§ ASSIGNED TASK: Leaving the pictures aside, write out the whole listing below exactly.

════════

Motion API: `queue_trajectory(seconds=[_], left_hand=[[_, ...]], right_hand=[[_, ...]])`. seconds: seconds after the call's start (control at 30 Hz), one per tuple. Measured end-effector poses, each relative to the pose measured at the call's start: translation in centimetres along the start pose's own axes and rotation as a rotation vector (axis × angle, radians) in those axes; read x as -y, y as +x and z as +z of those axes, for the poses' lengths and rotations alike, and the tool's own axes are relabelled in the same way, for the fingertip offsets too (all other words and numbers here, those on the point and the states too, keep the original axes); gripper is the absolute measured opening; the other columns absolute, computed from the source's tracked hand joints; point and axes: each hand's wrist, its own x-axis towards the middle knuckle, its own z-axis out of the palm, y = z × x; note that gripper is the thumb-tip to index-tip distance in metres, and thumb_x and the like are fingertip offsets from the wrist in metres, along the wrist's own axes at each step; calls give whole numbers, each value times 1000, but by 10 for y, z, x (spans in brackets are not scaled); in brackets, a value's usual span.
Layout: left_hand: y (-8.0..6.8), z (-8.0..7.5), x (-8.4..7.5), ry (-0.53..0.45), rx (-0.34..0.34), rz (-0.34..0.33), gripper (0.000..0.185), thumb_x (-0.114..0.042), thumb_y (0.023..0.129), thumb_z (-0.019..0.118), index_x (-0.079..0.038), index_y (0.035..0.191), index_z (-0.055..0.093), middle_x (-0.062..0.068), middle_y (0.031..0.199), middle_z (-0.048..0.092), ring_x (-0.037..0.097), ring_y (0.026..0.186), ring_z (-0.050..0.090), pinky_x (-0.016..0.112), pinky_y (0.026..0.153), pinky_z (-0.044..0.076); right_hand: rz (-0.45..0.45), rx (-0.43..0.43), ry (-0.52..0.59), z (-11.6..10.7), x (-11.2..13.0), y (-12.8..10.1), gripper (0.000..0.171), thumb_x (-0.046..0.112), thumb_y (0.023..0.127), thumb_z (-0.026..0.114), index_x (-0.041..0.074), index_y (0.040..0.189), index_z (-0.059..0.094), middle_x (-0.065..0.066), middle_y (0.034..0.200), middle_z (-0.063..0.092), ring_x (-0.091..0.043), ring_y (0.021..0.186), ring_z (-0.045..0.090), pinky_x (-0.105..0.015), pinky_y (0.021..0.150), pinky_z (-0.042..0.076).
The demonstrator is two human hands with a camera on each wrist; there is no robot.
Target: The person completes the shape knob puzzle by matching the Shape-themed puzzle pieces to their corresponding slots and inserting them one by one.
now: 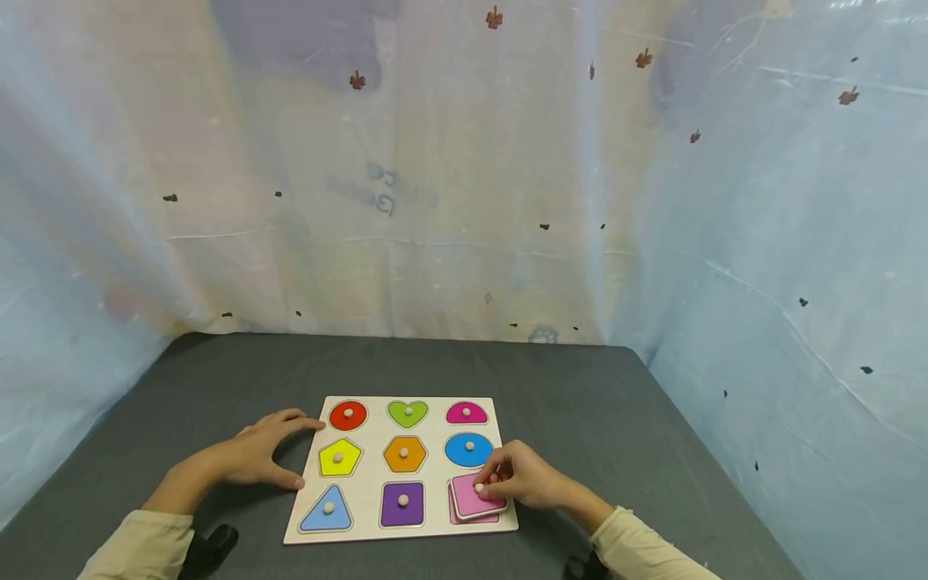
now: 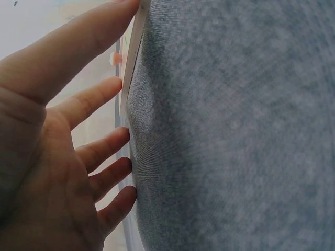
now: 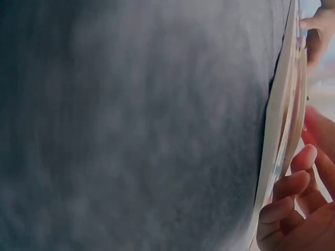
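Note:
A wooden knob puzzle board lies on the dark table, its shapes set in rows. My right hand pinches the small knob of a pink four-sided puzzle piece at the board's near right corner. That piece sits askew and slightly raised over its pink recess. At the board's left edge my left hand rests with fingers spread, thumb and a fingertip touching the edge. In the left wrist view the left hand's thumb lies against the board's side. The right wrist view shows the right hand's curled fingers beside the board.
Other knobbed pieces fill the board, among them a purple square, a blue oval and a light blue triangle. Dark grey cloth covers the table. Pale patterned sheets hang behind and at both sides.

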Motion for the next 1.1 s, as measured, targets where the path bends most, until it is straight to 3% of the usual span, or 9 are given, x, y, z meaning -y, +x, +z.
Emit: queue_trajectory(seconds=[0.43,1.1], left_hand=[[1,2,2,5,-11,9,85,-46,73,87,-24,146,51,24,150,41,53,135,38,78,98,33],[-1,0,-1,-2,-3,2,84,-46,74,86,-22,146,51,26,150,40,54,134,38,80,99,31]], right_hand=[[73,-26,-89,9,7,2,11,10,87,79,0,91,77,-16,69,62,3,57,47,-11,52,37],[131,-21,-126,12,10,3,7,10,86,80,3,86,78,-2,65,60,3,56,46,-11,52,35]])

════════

§ FINAL ANSWER:
Motion API: `queue_trajectory(seconds=[_], left_hand=[[_, ...]], right_hand=[[_, ...]])`. seconds: seconds after the call's start (control at 30 Hz), one per tuple. Measured end-effector poses, each relative to the pose measured at the call's start: translation in centimetres along the start pose's own axes and rotation as a rotation vector (axis × angle, radians) in those axes; read x as -y, y as +x and z as +z of those axes, for the poses' lengths and rotations alike, and the tool's own axes are relabelled in the same way, for the fingertip offsets too (all other words and numbers here, those on the point and the states too, keep the original axes); gripper is the absolute measured opening; the other columns absolute, computed from the source's tracked hand joints; point and axes: each hand's wrist, its own x-axis towards the middle knuckle, its own z-axis out of the palm, y = z × x; note that gripper is the thumb-tip to index-tip distance in metres, and thumb_x and the like are fingertip offsets from the wrist in metres, along the wrist's own axes at each step; calls give whole numbers, each value times 1000, but by 10 for y, z, x (spans in brackets are not scaled); in brackets, a value's usual span.
Layout: left_hand: y (-8.0..6.8), z (-8.0..7.5), x (-8.4..7.5), ry (-0.53..0.45), rx (-0.34..0.34), rz (-0.34..0.33), gripper (0.000..0.185), thumb_x (-0.114..0.042), thumb_y (0.023..0.129), thumb_z (-0.019..0.118), index_x (-0.079..0.038), index_y (0.035..0.191), index_z (-0.055..0.093), middle_x (-0.062..0.068), middle_y (0.031..0.199), middle_z (-0.048..0.092), ring_x (-0.037..0.097), ring_y (0.026..0.186), ring_z (-0.050..0.090), pinky_x (-0.016..0.112), pinky_y (0.026..0.153), pinky_z (-0.044..0.076); right_hand: rz (-0.45..0.45), rx (-0.43..0.43), ry (-0.52..0.59), z (-11.6..10.7), x (-11.2..13.0), y (-12.8..10.1), gripper (0.000..0.171), thumb_x (-0.046..0.112), thumb_y (0.023..0.127), thumb_z (-0.026..0.114), index_x (-0.041..0.074), index_y (0.040..0.189), index_z (-0.059..0.094), middle_x (-0.065..0.066), middle_y (0.034..0.200), middle_z (-0.063..0.092), ring_x (-0.091..0.043), ring_y (0.021..0.186), ring_z (-0.045..0.090), pinky_x (-0.105..0.015), pinky_y (0.021..0.150), pinky_z (-0.042..0.076).
The demonstrator is two human hands with a camera on each wrist; there is no robot.
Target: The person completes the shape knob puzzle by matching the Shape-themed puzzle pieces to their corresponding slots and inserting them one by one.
now: 
now: 
now: 
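Note:
A wooden knob puzzle board lies on the dark table, its shapes set in rows. My right hand pinches the small knob of a pink four-sided puzzle piece at the board's near right corner. That piece sits askew and slightly raised over its pink recess. At the board's left edge my left hand rests with fingers spread, thumb and a fingertip touching the edge. In the left wrist view the left hand's thumb lies against the board's side. The right wrist view shows the right hand's curled fingers beside the board.
Other knobbed pieces fill the board, among them a purple square, a blue oval and a light blue triangle. Dark grey cloth covers the table. Pale patterned sheets hang behind and at both sides.
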
Motion for the next 1.1 s, as measured, targets where the path bends most, until it is straight to 3% of the usual span, or 9 are given, x, y, z meaning -y, +x, +z.
Emit: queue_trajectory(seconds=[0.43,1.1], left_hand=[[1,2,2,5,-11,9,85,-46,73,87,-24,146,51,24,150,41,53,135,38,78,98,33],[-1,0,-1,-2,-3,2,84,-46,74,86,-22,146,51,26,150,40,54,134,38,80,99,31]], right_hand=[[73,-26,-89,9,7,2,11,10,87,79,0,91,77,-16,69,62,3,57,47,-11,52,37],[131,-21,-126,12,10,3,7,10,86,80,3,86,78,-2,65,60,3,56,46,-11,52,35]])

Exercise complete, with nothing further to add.